Petitioner next contends that the board erred in failing to review the letters submitted on petitioner's behalf which, according to him, would have made a
[ 74 Pa. Commw. Page 544]
favorable impression on the board. Although the order of the board does not indicate whether the board considered this evidence, we are satisfied by the statement made by the director of the division of hearing review for the board in his decision denying petitioner's request for administrative relief that the board had accepted the petitioner's letters for its consideration at the time of the hearing. Moreover, our review of the record shows that the letters were introduced as evidence and there is no indication in the record that they were not considered by the board. See Pierce v. Pennsylvania Board of Probation and Parole, 46 Pa. Commonwealth Ct. 507, 511, 406 A.2d 1186, 1188 (1979) (although order of board did not indicate that board considered evidence of parolee's rehabilitation, chairman's affidavit stating that it had was sufficient).
Petitioner next argues that the board erred in basing its decision on a nonexistent pattern of robbery convictions. Our review of the record reveals that the certificate of the chairman of the Board of Probation and Parole contains evidence of two prior convictions for robbery in 1975 -- one in Chester County and the other in Lancaster County.
Finally, the petitioner contends that the board erred in not considering the sentence imposed by the trial judge for the new conviction which is the basis for the petitioner's recommitment as a convicted parole violator. Section 21.1(a) of the Act of August 6, 1941, P.L. 861, added by the Act of August 24, 1951, P.L. 1401, as amended, 61 P.S. § 331.21a(a) provides in pertinent part that:
(a) Convicted Violators. Any parolee under the jurisdiction of the Pennsylvania Board of Parole released from any penal institution of the Commonwealth who, during the period of parole or while delinquent on parole, commits any crime punishable by imprisonment, for
[ 74 Pa. Commw. Page 545]
which he is convicted or found guilty by a judge or jury or to which he pleads guilty or nolo contendere at any time thereafter in a court of record, may, at the discretion of the board, be recommitted as a parole violator. . . .
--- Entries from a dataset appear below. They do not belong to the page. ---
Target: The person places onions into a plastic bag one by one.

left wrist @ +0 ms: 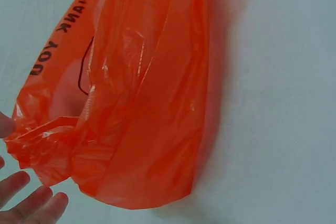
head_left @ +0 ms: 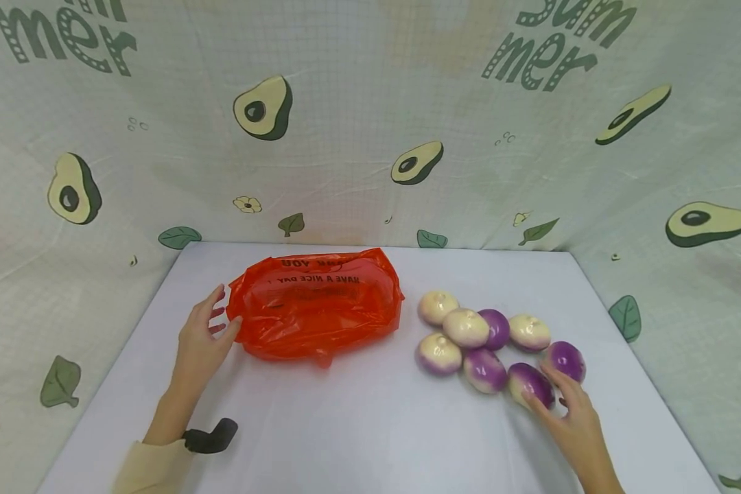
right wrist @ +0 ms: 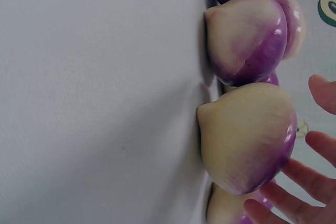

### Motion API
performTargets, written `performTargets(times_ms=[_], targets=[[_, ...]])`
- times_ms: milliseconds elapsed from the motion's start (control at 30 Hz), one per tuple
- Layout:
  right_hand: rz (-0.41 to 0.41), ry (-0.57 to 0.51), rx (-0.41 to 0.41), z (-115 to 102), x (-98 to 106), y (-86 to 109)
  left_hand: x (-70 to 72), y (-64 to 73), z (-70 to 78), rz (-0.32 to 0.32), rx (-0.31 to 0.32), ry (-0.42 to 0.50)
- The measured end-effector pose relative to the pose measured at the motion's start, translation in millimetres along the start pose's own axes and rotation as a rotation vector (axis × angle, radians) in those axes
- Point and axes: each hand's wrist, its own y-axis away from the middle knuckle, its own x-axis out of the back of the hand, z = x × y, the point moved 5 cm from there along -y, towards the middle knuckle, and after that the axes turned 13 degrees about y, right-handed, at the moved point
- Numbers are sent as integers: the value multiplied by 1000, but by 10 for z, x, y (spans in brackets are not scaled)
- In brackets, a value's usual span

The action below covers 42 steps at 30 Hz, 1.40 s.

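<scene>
A red plastic bag (head_left: 321, 309) with black print lies on the table, its mouth facing up. At the bag's left end is my left hand (head_left: 202, 346), fingers spread and thumb by the rim; in the left wrist view its fingertips (left wrist: 52, 203) stand just off the crumpled plastic. My right hand (head_left: 571, 418) reaches around a purple-and-white turnip (head_left: 529, 384) at the front of a group. The right wrist view shows this turnip (right wrist: 247, 135) resting on the table, some fingers (right wrist: 310, 179) close against its side and the thumb apart from it.
Several more turnips cluster right of the bag, among them a pale one (head_left: 438, 307) at the back and a purple one (head_left: 565, 361) beside my right hand. The white table (head_left: 358, 432) meets an avocado-print cloth (head_left: 346, 123) behind.
</scene>
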Motion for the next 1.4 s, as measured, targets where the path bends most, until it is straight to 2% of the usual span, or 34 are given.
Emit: performTargets(times_ms=[133,300,533,600,700,867,933,1033,1100,1267,1400], targets=[[-5,8,-35,44,-43,29,-23,27,-72,43,43,30],[-3,1,-97,89,-97,77,-70,52,-158,68,139,83],[41,-96,-162,122,-162,136,-105,88,-209,96,241,146],[54,-123,-174,125,-170,141,-114,102,-248,113,249,168],[50,-149,-200,126,-176,145,-145,106,-399,161,256,202],[-10,-171,-272,146,-196,155,-163,90,-500,189,232,286],[-33,-171,-295,153,-203,156,-151,100,-416,189,231,291],[-47,-178,-329,161,-209,155,-145,112,-350,210,265,297],[-53,-184,-345,166,-214,158,-139,124,-267,201,281,270],[-42,-203,-362,182,-226,165,-137,120,-250,198,312,271],[-35,-210,-369,194,-239,168,-138,123,-256,198,300,268]])
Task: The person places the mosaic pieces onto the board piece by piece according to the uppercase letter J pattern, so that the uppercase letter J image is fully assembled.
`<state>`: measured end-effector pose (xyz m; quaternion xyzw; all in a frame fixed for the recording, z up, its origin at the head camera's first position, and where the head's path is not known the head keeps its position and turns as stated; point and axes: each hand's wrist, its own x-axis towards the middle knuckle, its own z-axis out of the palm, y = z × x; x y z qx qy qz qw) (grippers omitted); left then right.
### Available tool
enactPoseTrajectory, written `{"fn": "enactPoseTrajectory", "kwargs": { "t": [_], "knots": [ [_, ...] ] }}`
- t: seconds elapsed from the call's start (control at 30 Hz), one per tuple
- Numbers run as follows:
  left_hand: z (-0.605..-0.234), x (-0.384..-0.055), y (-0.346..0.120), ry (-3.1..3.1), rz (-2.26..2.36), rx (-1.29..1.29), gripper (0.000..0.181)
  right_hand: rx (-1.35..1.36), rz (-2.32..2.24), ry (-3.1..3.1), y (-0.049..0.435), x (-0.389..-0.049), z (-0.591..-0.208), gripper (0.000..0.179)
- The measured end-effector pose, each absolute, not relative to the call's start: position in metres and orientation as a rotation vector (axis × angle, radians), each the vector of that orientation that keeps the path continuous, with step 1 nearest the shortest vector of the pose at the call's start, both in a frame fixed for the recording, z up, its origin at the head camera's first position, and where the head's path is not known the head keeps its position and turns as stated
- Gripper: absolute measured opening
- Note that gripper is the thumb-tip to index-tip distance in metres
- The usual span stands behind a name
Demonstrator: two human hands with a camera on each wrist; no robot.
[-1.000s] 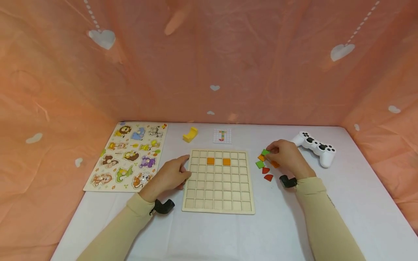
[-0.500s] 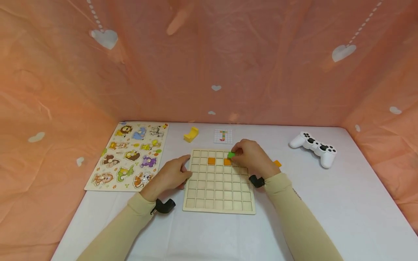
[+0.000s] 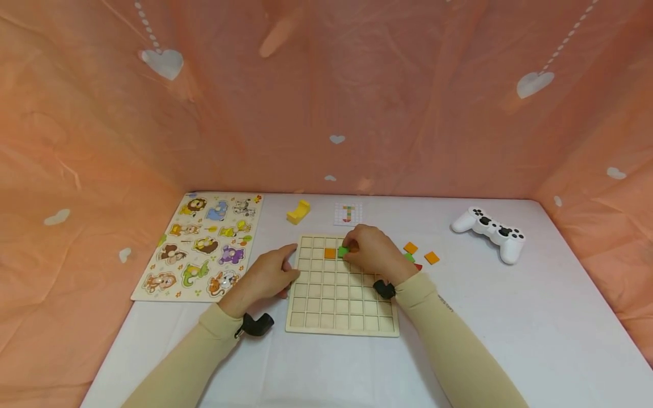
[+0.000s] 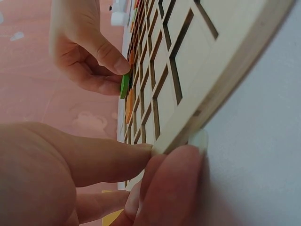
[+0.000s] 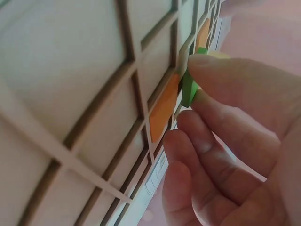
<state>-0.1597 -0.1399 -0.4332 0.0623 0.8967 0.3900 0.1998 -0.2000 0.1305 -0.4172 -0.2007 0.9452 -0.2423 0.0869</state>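
Note:
A pale wooden grid board (image 3: 334,306) lies on the table. My right hand (image 3: 374,252) pinches a green square tile (image 5: 189,85) between thumb and fingers. It is tilted at the cell between two orange tiles. The left orange tile (image 3: 330,253) is in plain sight; the right orange tile (image 5: 164,110) is mostly behind my hand in the head view, but shows in the right wrist view. Along the board's left edge rests my left hand (image 3: 265,276), its thumb and index finger spread and touching the rim.
Right of the board lie loose orange tiles (image 3: 432,258), with green and red pieces partly hidden. Farther right is a white game controller (image 3: 490,233). A pattern card (image 3: 348,214) and yellow block (image 3: 299,212) lie behind; an animal puzzle (image 3: 196,249) is left.
My right hand has carried the green tile from the loose pieces leftward over the board, past the right orange tile to the cell between both. My left hand stays at the edge.

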Motion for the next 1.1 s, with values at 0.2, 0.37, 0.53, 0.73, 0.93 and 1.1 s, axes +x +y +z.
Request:
{"fn": "enactPoseTrajectory", "kwargs": {
  "t": [0.2,0.37,0.53,0.73,0.93,1.1],
  "knots": [
    [-0.434,-0.159,-0.141,2.513,1.089,0.186,0.073,-0.609,-0.708,2.828,0.128,-0.198,-0.417,0.018],
    [-0.435,-0.16,-0.141,2.519,1.084,0.194,0.073,-0.603,-0.719,2.812,0.127,-0.198,-0.417,0.017],
    [-0.434,-0.16,-0.14,2.516,1.084,0.19,0.074,-0.592,-0.713,2.807,0.128,-0.198,-0.419,0.019],
    [-0.434,-0.161,-0.139,2.515,1.085,0.193,0.073,-0.567,-0.723,2.805,0.129,-0.197,-0.419,0.02],
    [-0.434,-0.16,-0.14,2.524,1.079,0.213,0.073,-0.573,-0.745,2.81,0.134,-0.194,-0.417,0.023],
    [-0.435,-0.158,-0.141,2.518,1.096,0.21,0.073,-0.533,-0.815,2.816,0.149,-0.188,-0.415,0.027]
  ]
}}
Section 21.1(a) does not require the board to consider the length of the new term in deciding whether and for what period to recommit a convicted parole violator; and we discern no reason in logic why the board should consider this circumstance. Indeed, the word "conviction" in 61 P.S. § 331.21a(a) means a verdict or a plea of guilty and not the imposition of sentence following a criminal trial. United States ex rel. Burgess v. Lindsey, 395 F. Supp. 404, 411 (E.D. Pa. 1975).
And Now, this 1st day of June, 1983, the order of the Pennsylvania Board of Parole and Probation in the above-captioned matter is affirmed.